Naze v. Universal

CLAIMS HANDLING EVIDENCE STILL INADMISSIBLE

In Naze v. Universal Property & Casualty Insurance Company, Florida’s Fourth District Courts of Appeal (“Fourth DCA”) reaffirmed the longstanding rule that evidence of claims handling and bad faith is not admissible in a first party breach of contract action. Naze related to a water leak claim where the claim was denied due to the insured’s failure to produce documents as required by the policy.

During various points of the trial, the insured’s counsel made arguments and elicited testimony from witnesses that attempted to put Universal Property & Casualty Insurance Company (“Universal”) in an unfavorable light. For instance, the insured’s attorney during opening statement indicated the insurer was “flailing around” and not waiting for documents. The insured’s public adjuster made an off-hand comment that after reaching out to the insurer and receiving a response back from the insurer that it was working on the claim, the public adjuster stated that “of course, that turned into no response; after that, we never heard from them.”

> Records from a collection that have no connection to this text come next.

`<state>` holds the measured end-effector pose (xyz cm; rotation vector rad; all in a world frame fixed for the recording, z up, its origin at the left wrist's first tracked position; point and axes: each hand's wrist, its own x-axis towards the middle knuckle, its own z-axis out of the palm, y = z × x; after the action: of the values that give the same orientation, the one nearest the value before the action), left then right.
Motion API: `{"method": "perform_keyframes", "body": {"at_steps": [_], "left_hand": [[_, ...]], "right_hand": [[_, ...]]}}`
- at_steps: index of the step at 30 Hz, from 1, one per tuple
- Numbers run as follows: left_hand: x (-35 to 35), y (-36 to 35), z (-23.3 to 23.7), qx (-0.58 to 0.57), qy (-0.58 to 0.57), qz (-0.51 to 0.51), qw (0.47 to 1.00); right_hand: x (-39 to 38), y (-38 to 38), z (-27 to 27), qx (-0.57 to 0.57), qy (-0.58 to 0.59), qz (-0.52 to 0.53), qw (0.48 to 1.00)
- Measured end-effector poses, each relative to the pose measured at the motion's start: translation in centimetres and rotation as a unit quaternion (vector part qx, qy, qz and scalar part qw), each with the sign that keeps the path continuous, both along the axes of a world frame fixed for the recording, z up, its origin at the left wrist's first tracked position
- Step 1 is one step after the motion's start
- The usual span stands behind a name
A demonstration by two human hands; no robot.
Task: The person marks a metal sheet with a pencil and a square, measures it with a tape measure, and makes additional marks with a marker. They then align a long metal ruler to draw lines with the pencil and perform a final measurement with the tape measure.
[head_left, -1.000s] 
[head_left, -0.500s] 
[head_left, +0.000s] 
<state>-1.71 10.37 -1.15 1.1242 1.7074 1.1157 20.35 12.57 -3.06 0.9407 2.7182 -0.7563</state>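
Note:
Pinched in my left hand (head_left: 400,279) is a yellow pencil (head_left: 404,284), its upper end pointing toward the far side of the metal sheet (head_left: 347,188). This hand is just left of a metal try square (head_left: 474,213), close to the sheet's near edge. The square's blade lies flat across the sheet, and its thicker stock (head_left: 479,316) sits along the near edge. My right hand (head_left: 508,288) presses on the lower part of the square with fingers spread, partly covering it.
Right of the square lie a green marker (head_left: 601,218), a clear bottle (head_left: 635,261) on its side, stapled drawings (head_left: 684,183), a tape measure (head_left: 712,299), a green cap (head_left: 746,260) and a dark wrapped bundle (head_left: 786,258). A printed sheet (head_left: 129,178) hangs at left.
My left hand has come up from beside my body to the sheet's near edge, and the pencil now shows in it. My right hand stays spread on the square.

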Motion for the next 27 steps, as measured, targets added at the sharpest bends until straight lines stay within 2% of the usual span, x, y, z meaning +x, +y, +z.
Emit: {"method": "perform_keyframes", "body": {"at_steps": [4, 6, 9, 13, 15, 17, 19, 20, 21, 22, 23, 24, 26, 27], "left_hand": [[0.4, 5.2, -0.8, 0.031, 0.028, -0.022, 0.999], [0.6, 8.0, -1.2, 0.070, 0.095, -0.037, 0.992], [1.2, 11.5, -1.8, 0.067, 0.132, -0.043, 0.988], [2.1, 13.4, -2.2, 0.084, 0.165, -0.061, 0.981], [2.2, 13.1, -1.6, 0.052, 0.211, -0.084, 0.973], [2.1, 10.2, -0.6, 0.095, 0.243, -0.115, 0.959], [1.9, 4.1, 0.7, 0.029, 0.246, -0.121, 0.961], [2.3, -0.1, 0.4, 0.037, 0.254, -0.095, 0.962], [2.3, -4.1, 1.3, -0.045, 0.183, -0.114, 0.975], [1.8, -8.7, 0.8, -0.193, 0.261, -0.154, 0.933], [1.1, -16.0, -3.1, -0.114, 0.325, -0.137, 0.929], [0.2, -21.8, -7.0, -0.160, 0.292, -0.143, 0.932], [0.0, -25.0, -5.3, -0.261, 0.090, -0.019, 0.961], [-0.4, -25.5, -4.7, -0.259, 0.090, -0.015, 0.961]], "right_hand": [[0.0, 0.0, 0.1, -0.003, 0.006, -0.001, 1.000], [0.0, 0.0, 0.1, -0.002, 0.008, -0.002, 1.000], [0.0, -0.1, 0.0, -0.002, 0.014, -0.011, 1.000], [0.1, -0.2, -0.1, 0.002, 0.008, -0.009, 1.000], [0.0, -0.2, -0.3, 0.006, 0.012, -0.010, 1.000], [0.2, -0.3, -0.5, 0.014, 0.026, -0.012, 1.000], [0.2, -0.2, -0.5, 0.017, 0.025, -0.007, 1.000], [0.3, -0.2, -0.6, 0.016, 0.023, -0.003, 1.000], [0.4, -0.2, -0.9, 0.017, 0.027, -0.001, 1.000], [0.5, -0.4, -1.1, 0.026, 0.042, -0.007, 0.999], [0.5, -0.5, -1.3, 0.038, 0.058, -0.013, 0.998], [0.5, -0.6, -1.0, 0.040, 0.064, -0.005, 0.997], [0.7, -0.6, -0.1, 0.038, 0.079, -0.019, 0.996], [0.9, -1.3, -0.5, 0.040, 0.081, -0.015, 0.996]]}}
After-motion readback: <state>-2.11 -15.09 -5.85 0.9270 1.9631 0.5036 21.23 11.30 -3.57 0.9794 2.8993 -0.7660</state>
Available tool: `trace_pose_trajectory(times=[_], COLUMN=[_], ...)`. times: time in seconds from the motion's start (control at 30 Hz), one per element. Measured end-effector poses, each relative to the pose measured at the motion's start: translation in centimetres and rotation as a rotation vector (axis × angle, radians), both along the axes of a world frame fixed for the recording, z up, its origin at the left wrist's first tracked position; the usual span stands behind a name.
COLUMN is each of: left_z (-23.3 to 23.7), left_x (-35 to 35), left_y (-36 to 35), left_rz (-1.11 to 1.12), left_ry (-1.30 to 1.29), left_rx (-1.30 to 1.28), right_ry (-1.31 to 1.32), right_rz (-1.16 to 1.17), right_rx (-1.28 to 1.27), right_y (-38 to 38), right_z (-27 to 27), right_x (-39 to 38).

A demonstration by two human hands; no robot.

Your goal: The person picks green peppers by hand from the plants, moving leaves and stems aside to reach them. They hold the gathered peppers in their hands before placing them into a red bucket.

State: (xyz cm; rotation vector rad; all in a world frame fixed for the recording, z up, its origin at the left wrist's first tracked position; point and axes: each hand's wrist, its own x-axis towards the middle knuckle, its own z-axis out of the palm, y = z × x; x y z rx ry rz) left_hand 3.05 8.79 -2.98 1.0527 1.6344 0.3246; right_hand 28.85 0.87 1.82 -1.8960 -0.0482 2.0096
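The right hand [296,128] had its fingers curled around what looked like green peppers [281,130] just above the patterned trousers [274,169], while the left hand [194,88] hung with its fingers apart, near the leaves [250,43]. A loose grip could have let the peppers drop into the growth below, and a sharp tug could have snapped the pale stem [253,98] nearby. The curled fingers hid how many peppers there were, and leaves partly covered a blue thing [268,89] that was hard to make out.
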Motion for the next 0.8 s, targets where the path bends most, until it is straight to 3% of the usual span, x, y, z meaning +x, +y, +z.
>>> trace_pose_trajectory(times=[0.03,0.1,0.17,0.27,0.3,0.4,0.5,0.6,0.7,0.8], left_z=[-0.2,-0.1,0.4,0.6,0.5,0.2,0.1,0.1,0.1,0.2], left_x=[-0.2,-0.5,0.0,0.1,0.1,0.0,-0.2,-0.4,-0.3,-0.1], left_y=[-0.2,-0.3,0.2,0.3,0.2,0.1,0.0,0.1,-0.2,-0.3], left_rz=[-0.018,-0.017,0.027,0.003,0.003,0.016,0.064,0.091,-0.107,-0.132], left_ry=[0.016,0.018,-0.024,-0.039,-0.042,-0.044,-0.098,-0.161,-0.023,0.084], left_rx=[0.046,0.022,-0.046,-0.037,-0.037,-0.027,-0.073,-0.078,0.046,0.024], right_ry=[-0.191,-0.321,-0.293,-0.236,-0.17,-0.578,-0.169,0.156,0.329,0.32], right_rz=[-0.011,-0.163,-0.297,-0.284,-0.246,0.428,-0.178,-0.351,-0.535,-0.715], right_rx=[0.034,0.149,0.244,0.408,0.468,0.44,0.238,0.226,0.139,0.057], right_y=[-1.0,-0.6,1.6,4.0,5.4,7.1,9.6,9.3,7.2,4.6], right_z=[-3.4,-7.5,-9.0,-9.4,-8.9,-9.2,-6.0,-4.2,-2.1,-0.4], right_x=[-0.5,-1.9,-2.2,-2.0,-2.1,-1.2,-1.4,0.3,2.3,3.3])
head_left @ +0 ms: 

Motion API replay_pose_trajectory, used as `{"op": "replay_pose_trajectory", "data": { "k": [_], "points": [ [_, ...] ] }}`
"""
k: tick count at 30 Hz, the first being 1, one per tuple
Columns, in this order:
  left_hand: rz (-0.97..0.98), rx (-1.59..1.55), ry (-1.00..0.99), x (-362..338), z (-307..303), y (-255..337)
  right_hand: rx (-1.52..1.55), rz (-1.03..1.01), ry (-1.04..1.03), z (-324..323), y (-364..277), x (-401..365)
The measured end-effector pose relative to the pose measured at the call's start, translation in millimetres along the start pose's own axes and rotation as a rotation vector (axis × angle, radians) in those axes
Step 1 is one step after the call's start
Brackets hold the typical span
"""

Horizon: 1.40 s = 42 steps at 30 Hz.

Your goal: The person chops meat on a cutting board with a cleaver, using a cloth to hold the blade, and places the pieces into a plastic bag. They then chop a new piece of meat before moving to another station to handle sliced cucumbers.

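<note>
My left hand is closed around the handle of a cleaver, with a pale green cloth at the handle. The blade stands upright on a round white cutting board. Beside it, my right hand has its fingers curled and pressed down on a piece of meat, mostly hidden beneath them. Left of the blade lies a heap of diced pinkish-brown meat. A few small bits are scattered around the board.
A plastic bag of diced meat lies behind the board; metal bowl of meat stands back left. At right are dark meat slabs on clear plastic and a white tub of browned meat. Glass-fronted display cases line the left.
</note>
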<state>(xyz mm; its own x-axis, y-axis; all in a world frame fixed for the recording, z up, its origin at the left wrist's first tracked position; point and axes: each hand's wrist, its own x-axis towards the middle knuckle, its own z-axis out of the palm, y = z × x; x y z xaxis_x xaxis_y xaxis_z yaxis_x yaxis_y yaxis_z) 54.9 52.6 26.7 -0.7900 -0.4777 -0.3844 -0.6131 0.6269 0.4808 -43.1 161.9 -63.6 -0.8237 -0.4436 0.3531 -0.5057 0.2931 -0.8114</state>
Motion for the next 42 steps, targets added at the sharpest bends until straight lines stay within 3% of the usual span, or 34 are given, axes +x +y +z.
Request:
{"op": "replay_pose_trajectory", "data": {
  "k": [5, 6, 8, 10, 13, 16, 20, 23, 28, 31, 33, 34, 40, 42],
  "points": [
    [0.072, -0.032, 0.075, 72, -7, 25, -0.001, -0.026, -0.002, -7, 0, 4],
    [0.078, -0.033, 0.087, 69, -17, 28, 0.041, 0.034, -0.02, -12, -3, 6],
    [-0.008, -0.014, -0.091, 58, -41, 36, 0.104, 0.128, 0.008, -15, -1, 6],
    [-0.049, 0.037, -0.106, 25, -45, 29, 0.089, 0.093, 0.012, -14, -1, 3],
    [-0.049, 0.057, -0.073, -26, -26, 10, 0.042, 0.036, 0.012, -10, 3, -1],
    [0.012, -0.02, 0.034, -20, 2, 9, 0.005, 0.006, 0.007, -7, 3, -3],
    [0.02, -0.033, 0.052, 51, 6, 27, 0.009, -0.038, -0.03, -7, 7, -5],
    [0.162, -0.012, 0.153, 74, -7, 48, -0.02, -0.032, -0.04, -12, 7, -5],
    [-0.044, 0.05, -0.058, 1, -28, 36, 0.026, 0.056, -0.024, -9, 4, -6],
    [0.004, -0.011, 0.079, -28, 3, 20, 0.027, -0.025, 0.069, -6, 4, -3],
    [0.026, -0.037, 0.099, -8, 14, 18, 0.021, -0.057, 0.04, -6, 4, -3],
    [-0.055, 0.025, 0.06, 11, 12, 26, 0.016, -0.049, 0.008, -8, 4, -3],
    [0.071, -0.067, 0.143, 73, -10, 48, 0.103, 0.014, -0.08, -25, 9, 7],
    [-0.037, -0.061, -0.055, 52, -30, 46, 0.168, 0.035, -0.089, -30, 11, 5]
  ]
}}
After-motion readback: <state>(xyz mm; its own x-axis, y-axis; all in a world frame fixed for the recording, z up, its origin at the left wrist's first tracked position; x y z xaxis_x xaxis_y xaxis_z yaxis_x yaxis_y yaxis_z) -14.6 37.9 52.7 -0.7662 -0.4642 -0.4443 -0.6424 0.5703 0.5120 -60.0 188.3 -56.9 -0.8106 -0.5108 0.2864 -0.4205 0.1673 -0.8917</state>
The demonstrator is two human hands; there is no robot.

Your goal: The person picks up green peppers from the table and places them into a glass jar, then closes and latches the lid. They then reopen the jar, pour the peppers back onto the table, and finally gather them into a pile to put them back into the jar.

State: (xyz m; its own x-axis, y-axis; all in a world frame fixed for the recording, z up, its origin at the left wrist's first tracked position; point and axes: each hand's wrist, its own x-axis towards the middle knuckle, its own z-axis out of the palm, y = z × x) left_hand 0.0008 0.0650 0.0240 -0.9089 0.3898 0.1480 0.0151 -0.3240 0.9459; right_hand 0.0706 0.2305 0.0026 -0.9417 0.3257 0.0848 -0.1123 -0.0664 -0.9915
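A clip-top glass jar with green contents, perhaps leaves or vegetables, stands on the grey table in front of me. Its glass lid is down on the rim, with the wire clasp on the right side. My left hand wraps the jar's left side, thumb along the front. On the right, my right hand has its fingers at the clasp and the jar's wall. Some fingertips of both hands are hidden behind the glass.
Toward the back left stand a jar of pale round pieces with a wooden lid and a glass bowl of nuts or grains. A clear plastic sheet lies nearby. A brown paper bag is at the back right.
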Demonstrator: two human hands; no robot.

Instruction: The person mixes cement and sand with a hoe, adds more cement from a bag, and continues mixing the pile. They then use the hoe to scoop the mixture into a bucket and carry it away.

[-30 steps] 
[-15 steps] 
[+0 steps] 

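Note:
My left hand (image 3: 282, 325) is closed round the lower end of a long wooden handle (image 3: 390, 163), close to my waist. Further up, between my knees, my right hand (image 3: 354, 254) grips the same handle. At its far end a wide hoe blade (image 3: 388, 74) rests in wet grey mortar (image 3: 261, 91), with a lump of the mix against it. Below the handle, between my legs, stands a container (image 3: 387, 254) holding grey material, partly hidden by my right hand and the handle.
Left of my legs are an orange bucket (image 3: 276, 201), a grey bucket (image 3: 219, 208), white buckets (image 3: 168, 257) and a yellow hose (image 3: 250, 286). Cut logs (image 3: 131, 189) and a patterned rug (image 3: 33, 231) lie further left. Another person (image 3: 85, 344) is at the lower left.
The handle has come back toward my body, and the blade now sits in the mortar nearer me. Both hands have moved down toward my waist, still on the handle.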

The public adjuster went on to indicate that he requested an emergency action to assign a claims examiner when he learned that Universal had not assigned the claim to a claims examiner. He also indicated that once the claim was assigned to a claims examiner, he told the assigned claims examiner that it was not the claims examiner’s fault, “but intake really dropped the ball on this one…” Universal’s Corporate Representative testified that Universal had requested certain documents from the insured which it did not receive. In closing argument, the insured’s counsel argued that there could be no prejudice to the insurer since “there was no investigation”.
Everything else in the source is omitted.